El último plato después de varios, todos ya estaban otra vez limpios. En su casa lo calmaba lavar los platos, nada que ver a cuando había sido bachero, el poco tiempo que estuvo ahí sufrió la labor como pocos trabajos en su vida. Le dio gracia porque de la variedad de empleos que podía buscar sin experiencia había elegido ese porque era algo que en su casa le gustaba hacer, pero una vez en el restorán el sentir el agua, el detergente, la esponja se volvió una desgracia. Las manos, la espalda, los pies, los nervios, le quedaban destrozados. Igual ni bien terminaba de lavar los platos se volvía a olvidar de ese trabajo.
Acomodó todo en la alacena y se fue al comedor, desde ahí escuchó los ronquidos de su padre y fue a apagar el televisor de su habitación. Cuando su padre se dormía el único momento del día que Sebastián sentía alivio, exhalaba y se decía: un día menos.
Trataba de ni verse al espejo porque hacía mucho que la imagen que este le devolvía solo conseguía arruinarle el día.
Su aspecto cadavérico lo repugnaba. Alberto todavía no tenía ni 70 años, pero el cáncer y las enfermedades respiratorias lo habían deteriorado a un nivel que le hacían parecer una persona mucho mayor de lo que era. El agitarse por todo, lo que llevaba a que hasta ir de la habitación al comedor fuera un esfuerzo, lo frustraba y amargaba. Sobre todo el depender de su hijo, Sebastián a quien lo unía el desprecio. Ambos trataban de callarse, ya bastante les irritaba la presencia del otro, pero el odio estaba ahí, y por cualquier cosa reventaba.

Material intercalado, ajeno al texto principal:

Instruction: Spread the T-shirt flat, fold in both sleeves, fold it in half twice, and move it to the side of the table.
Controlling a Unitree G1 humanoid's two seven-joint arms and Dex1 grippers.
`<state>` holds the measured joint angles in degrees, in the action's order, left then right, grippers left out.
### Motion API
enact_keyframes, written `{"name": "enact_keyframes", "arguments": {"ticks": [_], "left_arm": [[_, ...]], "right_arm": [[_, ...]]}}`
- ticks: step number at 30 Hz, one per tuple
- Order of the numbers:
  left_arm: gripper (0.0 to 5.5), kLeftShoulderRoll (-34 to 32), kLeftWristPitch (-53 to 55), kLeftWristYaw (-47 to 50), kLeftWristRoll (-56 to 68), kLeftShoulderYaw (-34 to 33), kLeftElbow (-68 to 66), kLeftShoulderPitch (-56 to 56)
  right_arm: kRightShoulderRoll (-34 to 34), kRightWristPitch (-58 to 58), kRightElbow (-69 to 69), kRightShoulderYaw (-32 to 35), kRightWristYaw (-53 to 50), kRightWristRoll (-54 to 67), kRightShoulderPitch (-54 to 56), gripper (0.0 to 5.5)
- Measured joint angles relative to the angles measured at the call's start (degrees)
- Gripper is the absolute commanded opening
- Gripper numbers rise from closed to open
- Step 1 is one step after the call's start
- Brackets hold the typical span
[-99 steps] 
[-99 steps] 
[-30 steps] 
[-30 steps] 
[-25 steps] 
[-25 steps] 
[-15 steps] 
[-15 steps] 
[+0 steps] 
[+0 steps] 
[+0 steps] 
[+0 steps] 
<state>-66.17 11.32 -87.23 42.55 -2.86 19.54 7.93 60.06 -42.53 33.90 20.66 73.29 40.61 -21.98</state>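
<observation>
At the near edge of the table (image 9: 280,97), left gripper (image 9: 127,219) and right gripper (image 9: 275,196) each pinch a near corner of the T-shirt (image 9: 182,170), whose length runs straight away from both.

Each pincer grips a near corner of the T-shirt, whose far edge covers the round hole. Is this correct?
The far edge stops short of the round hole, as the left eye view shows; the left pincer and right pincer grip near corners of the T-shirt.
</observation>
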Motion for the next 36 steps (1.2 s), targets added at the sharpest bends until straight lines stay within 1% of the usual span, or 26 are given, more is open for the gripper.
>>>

Comían con música de fondo, preferían no mirar televisión para no discutir sobre las noticias, y como a ambos les irritaba el ruido de los cubiertos sobre los platos, ponían música, una que a ninguno de los dos les gustaba para estar en igualdad de condiciones.
Al principio, a Sebastián le costó acostumbrarse a ver a gente mayor gastándose casi toda su jubilación en billetes de lotería, o como ellos lo llamaban: numeritos. Se sentía como un dealer, ya que la ansiedad, emoción y alegría que tenía por el papel que le entregaba y que en la mayoría de los casos a las pocas horas no tendría ningún valor, era patética. Hasta que se dijo a sí mismo que la mayoría no perdían tanto, que era una forma de entretenerse y olvidarse de sus problemas, no sería la mejor, pero tampoco iban a morirse por eso. Además, él no tenía ninguna responsabilidad para con ellos, nadie los amenazaba con un arma para que entraran. Las señoras y señores eran amables, conversadores, y él les seguía la charla. Muchas veces eran las conversaciones más largas que tenía durante el día.
Una vez que terminaba su jornada se iba a correr durante una hora, lo descargaba y recargaba a la vez.
Al volver a su casa se duchaba y después de vestirse iba a ver a su padre.